Dear Fintech Leaders, Invite Compliance to the Conversation, Early & Often

As a growing number of fintech companies come to grips with a changing regulatory reality — like the proactive stance the Consumer Financial Protection Bureau (CFPB) is taking on Buy Now Pay Later short-term lenders — it’s become even more critical for the chief compliance officer to have a voice in the room. 

The role of compliance has evolved, and it’s become a foundational part of building a sustainable business. Too often, compliance lacks a voice in the product development process at the earliest stages, leading to delays or future regulatory issues. By establishing thoughtfully rigorous standards and inviting compliance teams to the conversation before they’ve headed toward hypergrowth, companies can avoid potentially costly mistakes down the road.

The mathematics at play are clear: compliance can be expensive, but it’s a drop in the bucket compared to noncompliance. According to the Ponemon Institute, the average cost of building a robust compliance program is about $5.5 million, while the average cost of noncompliance is nearly $15 million, and the average cost of noncompliance has risen more than 45% in 10 years. 

What do these penalties entail? Companies can face substantial fines from regulatory bodies for failure to comply with laws and regulations, not to mention legal fees from defending against regulatory actions and lawsuits. 

Noncompliance can also be costly on the product development front. When regulatory issues are identified late in the process, companies may need to halt production, adjust roadmaps or go back to earlier stages of the process to address these issues. Additionally, addressing failures in compliance often requires significant resources, including hiring additional employees, investing in new technologies or overhauling existing compliance systems.

Aside from financial impact, compliance missteps can result in reputational damage for years to come. Customers may lose trust in a company if it is found to be noncompliant with regulations, especially those related to data protection and privacy. This can lead to decreased customer loyalty and lost business, in addition to negatively affecting employee morale. There also may be market implications for public companies, resulting in more scrutiny from investors and companies potentially being labeled as more risky investments.

Financial Services

How Will New CFPB Rule Affect Short-Term Lenders?

by Leo Patching

September 3, 2024

Buy Now, Pay Later industry facing rules similar to credit card issuers

Read more

The communication bridge

How can fintech compliance help mitigate these risks? One of the key roles of the compliance team is to act as a translator between external regulators and the rest of the company. This includes everything from delivering disclosures effectively to ensuring that all team members understand regulatory expectations.
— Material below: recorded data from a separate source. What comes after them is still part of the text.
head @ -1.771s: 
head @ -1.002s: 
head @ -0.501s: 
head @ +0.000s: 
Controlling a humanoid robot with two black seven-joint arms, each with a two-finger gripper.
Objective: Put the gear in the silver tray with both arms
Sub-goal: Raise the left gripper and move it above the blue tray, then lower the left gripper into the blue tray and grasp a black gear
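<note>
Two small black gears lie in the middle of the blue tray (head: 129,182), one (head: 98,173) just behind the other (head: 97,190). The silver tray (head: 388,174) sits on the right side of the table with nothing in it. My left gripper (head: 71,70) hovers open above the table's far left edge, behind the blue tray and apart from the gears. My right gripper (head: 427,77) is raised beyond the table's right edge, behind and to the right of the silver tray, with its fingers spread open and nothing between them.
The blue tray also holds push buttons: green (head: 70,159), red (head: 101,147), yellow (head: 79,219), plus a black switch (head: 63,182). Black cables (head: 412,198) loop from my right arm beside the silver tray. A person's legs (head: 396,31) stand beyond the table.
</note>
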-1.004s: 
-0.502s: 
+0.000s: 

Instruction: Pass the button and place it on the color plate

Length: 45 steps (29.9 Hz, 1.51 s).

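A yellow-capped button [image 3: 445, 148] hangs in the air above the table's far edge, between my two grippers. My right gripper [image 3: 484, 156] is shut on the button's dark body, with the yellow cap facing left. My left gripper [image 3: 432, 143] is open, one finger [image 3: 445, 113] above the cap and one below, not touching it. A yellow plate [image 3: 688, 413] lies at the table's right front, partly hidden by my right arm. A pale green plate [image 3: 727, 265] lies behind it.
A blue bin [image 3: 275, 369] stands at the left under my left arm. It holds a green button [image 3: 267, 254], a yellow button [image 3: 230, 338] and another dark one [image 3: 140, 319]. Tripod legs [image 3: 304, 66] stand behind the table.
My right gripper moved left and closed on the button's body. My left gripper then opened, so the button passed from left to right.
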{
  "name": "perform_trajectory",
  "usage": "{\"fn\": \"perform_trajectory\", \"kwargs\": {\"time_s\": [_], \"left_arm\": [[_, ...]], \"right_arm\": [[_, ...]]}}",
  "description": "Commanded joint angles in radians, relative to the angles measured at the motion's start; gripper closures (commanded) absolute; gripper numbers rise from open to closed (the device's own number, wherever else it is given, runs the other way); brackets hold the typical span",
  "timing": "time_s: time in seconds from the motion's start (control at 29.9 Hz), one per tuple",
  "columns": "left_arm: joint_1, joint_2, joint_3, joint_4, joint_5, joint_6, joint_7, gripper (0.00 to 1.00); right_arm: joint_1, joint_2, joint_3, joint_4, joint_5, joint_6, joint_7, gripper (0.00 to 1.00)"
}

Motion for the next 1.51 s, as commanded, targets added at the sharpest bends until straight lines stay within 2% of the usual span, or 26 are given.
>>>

By maintaining open lines of communication, compliance can help the company navigate the regulatory landscape more smoothly and avoid missteps with third-party risk management. The impact of third-party risks and financial crime goes beyond just financial loss; it has tangible effects on human lives in the form of terrorism, human trafficking and other terrible circumstances or events. Effective compliance programs can help mitigate these risks by seeking to put consumers at the center of control design and ensuring that all third-party interactions are thoroughly vetted and monitored.

Just as technical debt can accumulate when shortcuts are taken during software development, compliance debt can build up when quick fixes are used to meet regulatory requirements. Many companies, for example, may start out conducting disclosure manually before finding that as they attempt to scale, maintaining spreadsheets becomes untenable. Compliance teams in the finance sector must be part of the conversation early enough that they can help product teams see down the road to understand what regulatory compliance will require.

Compliance as a partner in innovation

There’s a common misconception that compliance stifles innovation by introducing obstacles and friction into a process. However, when compliance is involved from the earliest stages of product development, it can actually facilitate innovation. Through active listening and balanced guidance, compliance teams can help steer the company away from paths that might lead to significant regulatory issues down the road without being seen as blockers.

In the creative process of product development, compliance is there to listen and provide insights, not to introduce complexity prematurely or act as a roadblock. If compliance sees potential regulatory implications, they should raise the issues early, research how competitors have handled similar issues, and work collaboratively to find creative — if not innovative — solutions.

Integrating compliance into the governance process means establishing checkpoints where compliance considerations are reviewed. This approach allows for continuous oversight and ensures that regulatory implications are considered at every stage of product development.

It’s important for companies to recognize that standing up an effective compliance program or implementing controls does not necessarily require substantial monetary investment. Simply committing to the principle of “compliance design” can drive better outcomes in the long run, for them, their shareholders and the consumers they serve. 

Great compliance is a journey, not a destination; programs are built through many small investments and iterations, not large checks. As the saying goes, little by little, a little becomes a lot.

By allowing compliance teams to be active partners in the room from the start, fintech companies can build better products that meet regulatory requirements and achieve their business goals. Early involvement of compliance not only helps avoid regulatory pitfalls but also contributes to building a more innovative and sustainable business that will thrive regardless of the regulatory environment.